* _Data extract_:
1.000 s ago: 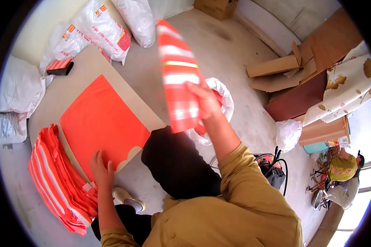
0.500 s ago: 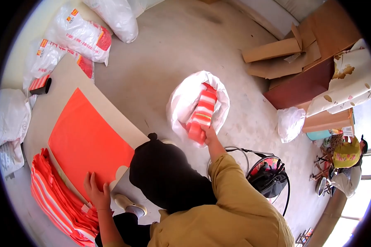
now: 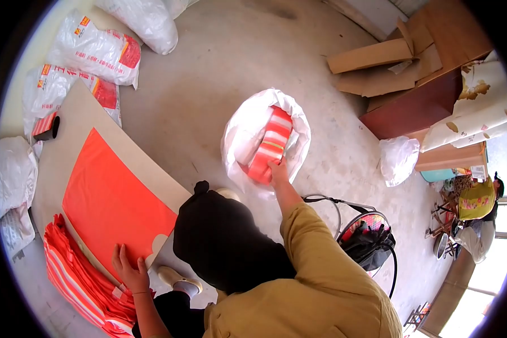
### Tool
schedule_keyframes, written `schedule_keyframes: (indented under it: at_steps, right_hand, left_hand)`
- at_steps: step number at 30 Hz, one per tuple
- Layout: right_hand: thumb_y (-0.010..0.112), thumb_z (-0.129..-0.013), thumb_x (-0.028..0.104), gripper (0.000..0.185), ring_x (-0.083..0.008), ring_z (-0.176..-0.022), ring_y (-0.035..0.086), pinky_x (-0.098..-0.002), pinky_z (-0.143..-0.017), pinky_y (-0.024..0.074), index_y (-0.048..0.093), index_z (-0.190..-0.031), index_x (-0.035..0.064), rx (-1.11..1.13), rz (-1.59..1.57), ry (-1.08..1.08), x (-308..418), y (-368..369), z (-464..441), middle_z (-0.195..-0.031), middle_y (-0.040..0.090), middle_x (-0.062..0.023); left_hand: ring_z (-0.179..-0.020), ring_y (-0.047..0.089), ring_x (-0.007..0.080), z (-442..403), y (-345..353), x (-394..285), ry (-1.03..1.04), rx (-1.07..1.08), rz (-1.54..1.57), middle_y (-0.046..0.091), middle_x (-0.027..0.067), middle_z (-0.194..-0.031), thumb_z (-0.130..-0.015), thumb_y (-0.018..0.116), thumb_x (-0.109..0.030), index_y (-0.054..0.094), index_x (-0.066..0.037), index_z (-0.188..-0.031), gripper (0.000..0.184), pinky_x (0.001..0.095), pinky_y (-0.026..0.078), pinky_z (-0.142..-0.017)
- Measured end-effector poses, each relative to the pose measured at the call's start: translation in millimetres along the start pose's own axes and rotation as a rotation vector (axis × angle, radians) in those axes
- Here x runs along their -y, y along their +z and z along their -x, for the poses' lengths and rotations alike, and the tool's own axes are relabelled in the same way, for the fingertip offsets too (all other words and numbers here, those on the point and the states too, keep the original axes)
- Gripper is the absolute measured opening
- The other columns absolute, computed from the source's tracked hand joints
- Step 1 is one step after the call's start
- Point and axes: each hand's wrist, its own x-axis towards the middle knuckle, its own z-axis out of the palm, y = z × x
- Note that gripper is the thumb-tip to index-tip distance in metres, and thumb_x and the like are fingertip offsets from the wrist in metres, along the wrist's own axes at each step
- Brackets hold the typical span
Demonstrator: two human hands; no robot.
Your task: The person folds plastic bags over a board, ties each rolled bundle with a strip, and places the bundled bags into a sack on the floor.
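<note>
My right hand [image 3: 279, 170] grips the near end of a folded red-and-white striped fabric bundle [image 3: 275, 137], which has a thin yellowish band across it. The bundle lies inside the mouth of a white plastic sack [image 3: 239, 135] on the floor. On the left, my left hand [image 3: 132, 273] has its fingers spread over the lower edge of a flat red sheet [image 3: 115, 203], which lies on a beige board [image 3: 67, 118]. Beside that hand is a pile of red-and-white striped fabric [image 3: 79, 281], partly hidden by my forearm.
Stuffed white plastic bags [image 3: 96, 48] line the upper left. A small striped roll with a dark end [image 3: 48, 127] sits at the board's far corner. An opened cardboard box [image 3: 377, 62] stands upper right. A black bag [image 3: 369, 248] is near my right arm. Another person [image 3: 479, 208] sits far right.
The view has shifted slightly. The striped bundle lies a little flatter in the sack, with my right hand still on its near end. My left hand stays on the red sheet.
</note>
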Motion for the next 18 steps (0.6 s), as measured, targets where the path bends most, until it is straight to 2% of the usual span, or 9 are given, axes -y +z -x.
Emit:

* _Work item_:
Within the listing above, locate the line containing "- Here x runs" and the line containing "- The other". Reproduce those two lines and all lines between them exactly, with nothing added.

* _Solved exercise_:
- Here x runs along their -y, y along their +z and z along their -x, for the poses' lengths and rotations alike, and the tool's own axes are relabelled in the same way, for the fingertip offsets too (all other words and numbers here, those on the point and the states too, keep the original axes)
- Gripper is the absolute measured opening
- The other columns absolute, computed from the source's tracked hand joints

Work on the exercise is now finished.